BAGUIO CITY, Philippines — This mountain resort city started 2011 on the right track in terms of attracting the influx of more tourists, following the biggest drop in temperature at 11 degrees Celsius in the second day of the year. Around 5 a.m. Sunday, the local office of the Philippine Atmospheric, Geophysical and Astronomical Services Administration (PAGASA) recorded the biggest drop in the city’s temperature since the season of the “hanging amihan” or northeast monsoon began.
Mercury dropped to 11 degrees Celsius compared to the 12.8°C recorded by the weather bureau’s instruments in the early morning of New Year’s Day.
However, local weathermen revealed that local residents and visitors should prepare for the prevalence of much cooler days in the coming months following the expected existence of the tail end of the cold front by February which indicates that the snow in mainland China and Siberia are melting, thus, cooler winds will be blown towards most parts of Northern Luzon.

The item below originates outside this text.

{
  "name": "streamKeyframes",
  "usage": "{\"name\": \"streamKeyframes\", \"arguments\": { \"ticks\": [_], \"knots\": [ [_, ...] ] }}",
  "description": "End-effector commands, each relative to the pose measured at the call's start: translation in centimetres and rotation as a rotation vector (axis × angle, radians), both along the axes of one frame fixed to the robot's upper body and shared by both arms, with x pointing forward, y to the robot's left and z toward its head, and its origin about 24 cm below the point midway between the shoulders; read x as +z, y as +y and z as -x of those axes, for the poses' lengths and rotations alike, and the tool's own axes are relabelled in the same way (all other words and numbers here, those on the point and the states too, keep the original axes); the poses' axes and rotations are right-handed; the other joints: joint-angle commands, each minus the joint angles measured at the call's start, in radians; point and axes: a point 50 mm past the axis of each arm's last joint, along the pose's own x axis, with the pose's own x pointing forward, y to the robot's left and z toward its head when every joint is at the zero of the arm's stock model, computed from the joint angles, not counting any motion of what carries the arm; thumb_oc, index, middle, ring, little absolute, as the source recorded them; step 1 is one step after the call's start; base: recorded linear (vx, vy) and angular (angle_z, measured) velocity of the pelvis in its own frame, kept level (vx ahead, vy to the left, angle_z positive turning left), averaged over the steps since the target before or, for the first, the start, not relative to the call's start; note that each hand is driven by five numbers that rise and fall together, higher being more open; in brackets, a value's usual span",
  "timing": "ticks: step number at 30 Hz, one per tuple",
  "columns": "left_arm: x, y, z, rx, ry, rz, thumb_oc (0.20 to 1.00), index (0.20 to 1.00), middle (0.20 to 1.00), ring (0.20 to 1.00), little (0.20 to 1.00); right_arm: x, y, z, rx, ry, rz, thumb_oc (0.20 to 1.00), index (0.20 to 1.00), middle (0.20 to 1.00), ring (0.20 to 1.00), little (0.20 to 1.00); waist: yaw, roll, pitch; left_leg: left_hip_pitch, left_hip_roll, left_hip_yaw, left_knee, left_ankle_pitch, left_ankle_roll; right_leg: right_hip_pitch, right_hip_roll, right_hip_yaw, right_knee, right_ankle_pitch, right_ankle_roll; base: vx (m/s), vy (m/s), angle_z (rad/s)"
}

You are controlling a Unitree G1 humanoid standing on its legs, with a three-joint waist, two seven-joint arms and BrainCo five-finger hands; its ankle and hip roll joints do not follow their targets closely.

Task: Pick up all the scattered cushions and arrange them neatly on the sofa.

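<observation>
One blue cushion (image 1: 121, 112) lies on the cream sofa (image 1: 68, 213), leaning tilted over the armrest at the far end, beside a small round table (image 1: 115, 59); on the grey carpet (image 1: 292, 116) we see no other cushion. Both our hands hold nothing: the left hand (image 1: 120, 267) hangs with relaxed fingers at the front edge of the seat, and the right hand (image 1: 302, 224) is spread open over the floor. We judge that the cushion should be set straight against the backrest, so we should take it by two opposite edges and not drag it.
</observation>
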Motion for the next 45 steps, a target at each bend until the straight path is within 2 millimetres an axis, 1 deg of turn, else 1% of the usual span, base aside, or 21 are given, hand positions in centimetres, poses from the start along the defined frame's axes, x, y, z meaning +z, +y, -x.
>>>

Last year, the city’s lowest temperature played between 12.4 to 14 degrees Celsius which was much lower compared to the normal 15 to 17 degrees Celsius recorded by the weather bureau during the previous months.
Because of the continuous drop in the city’s temperature, local businessmen engaged in the sale of clothes are now wrecking havoc in terms of their sales following the mad rush for the purchase of thick clothes by local residents and visitors who want to protect themselves from the effects of the cold days ahead.
If local businessmen are happy over the prevalence of colder days because of the expected influx of more visitors who are willing to spend, the situation is totally different in the vegetable-producing areas of nearby Benguet considering that they are now bracing for the expected serious negative effects of frosts bites to their crops which are on their vegetative, flowering and harvestable stages.
Frost bites usually happen when ice crystals caused by the drop in temperature form on the leaves of plants which result in the wilting of the leaves once the same is exposed to direct sunlight.
Once the frost is not removed from the leaves of plants before being hit by the rays of the sun, the plants will die.